● TASK STATEMENT:
Every line of the data is to be output verbatim.

● DATA LISTING:
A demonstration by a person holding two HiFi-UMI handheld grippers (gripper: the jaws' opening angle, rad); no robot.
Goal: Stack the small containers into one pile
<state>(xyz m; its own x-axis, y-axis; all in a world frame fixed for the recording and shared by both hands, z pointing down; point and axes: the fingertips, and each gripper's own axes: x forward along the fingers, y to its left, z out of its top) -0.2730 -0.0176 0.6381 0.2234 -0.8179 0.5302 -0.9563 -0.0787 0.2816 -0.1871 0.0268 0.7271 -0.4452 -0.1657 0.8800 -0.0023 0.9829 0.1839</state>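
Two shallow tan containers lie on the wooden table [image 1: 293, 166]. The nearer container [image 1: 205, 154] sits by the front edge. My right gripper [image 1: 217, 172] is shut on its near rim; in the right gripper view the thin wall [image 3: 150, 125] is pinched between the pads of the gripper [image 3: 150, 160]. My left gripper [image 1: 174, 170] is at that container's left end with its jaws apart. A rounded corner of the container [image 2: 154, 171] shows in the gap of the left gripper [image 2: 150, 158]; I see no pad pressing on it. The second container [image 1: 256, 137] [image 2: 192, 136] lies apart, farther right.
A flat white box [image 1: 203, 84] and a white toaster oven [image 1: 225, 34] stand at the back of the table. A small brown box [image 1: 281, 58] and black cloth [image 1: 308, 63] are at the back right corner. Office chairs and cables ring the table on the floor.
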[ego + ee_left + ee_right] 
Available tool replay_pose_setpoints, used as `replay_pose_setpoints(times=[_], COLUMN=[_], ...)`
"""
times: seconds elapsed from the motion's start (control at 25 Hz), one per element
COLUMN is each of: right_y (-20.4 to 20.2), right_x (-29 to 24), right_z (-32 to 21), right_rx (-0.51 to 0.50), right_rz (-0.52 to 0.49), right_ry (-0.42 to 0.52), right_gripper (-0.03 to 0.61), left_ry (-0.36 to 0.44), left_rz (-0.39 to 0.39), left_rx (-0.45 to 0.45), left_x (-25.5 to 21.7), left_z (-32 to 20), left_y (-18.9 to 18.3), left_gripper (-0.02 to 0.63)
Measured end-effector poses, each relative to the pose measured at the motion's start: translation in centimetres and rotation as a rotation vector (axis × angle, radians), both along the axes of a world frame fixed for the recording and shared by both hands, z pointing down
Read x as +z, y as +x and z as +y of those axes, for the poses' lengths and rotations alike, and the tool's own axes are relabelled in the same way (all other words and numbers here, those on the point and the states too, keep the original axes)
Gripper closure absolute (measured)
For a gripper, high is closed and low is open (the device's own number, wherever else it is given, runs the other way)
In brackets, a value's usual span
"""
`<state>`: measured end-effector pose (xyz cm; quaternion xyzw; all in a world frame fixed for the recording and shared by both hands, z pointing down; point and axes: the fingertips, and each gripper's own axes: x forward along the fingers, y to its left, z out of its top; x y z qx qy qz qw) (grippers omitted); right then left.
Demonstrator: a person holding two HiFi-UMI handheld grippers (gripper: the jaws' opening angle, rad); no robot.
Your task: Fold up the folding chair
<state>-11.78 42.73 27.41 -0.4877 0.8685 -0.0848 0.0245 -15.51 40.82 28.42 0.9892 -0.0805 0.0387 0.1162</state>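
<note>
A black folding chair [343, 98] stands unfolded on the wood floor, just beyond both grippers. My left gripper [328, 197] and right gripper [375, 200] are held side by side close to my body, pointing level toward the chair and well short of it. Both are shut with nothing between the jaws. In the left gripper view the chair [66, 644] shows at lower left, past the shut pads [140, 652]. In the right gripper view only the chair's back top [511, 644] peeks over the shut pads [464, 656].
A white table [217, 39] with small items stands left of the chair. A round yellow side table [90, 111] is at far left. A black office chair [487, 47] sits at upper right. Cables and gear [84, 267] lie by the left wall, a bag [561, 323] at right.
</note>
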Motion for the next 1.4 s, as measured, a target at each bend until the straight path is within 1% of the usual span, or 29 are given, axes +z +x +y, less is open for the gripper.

● RESULT:
A demonstration by a person holding two HiFi-UMI handheld grippers (gripper: the jaws' opening angle, rad); no robot.
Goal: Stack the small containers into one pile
<state>(xyz m; its own x-axis, y-axis; all in a world frame fixed for the recording and shared by both hands, z pointing down; point and axes: the fingertips, and each gripper's own axes: x forward along the fingers, y to its left, z out of its top) -0.2730 -0.0176 0.6381 0.2234 -0.8179 0.5302 -0.9563 -0.0787 0.2816 -0.1871 0.0268 0.7271 -0.4452 -0.1657 0.8800 -0.0023 0.9829 0.1839</state>
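Two shallow tan containers lie on the wooden table [image 1: 293, 166]. The nearer container [image 1: 205, 154] sits by the front edge. My right gripper [image 1: 217, 172] is shut on its near rim; in the right gripper view the thin wall [image 3: 150, 125] is pinched between the pads of the gripper [image 3: 150, 160]. My left gripper [image 1: 174, 170] is at that container's left end with its jaws apart. A rounded corner of the container [image 2: 154, 171] shows in the gap of the left gripper [image 2: 150, 158]; I see no pad pressing on it. The second container [image 1: 256, 137] [image 2: 192, 136] lies apart, farther right.
A flat white box [image 1: 203, 84] and a white toaster oven [image 1: 225, 34] stand at the back of the table. A small brown box [image 1: 281, 58] and black cloth [image 1: 308, 63] are at the back right corner. Office chairs and cables ring the table on the floor.
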[ego + ee_left + ee_right] 
Available tool replay_pose_setpoints, used as `replay_pose_setpoints(times=[_], COLUMN=[_], ...)`
"""
times: seconds elapsed from the motion's start (control at 25 Hz), one per element
COLUMN is each of: right_y (-20.4 to 20.2), right_x (-29 to 24), right_z (-32 to 21), right_rx (-0.51 to 0.50), right_rz (-0.52 to 0.49), right_ry (-0.42 to 0.52), right_gripper (-0.03 to 0.61), left_ry (-0.36 to 0.44), left_rz (-0.39 to 0.39), left_rx (-0.45 to 0.45), left_x (-25.5 to 21.7), left_z (-32 to 20), left_y (-18.9 to 18.3), left_gripper (-0.02 to 0.63)
Measured end-effector poses, each relative to the pose measured at the motion's start: translation in centimetres and rotation as a rotation vector (axis × angle, radians), both along the axes of a world frame fixed for the recording and shared by both hands, z pointing down
Read x as +z, y as +x and z as +y of those axes, for the poses' lengths and rotations alike, and the tool's own axes are relabelled in the same way (all other words and numbers here, those on the point and the states too, keep the original axes)
Gripper closure absolute (measured)
For a gripper, high is closed and low is open (the device's own number, wherever else it is given, runs the other way)
In brackets, a value's usual span
"""
`<state>`: measured end-effector pose (xyz cm; quaternion xyzw; all in a world frame fixed for the recording and shared by both hands, z pointing down; point and axes: the fingertips, and each gripper's own axes: x forward along the fingers, y to its left, z out of its top; x y z qx qy qz qw) (grippers omitted); right then left.
Demonstrator: a person holding two HiFi-UMI handheld grippers (gripper: the jaws' opening angle, rad); no robot.
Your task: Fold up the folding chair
<state>-11.78 42.73 27.41 -0.4877 0.8685 -0.0848 0.0245 -15.51 40.82 28.42 0.9892 -0.0805 0.0387 0.1162</state>
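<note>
A black folding chair [343, 98] stands unfolded on the wood floor, just beyond both grippers. My left gripper [328, 197] and right gripper [375, 200] are held side by side close to my body, pointing level toward the chair and well short of it. Both are shut with nothing between the jaws. In the left gripper view the chair [66, 644] shows at lower left, past the shut pads [140, 652]. In the right gripper view only the chair's back top [511, 644] peeks over the shut pads [464, 656].
A white table [217, 39] with small items stands left of the chair. A round yellow side table [90, 111] is at far left. A black office chair [487, 47] sits at upper right. Cables and gear [84, 267] lie by the left wall, a bag [561, 323] at right.
</note>
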Motion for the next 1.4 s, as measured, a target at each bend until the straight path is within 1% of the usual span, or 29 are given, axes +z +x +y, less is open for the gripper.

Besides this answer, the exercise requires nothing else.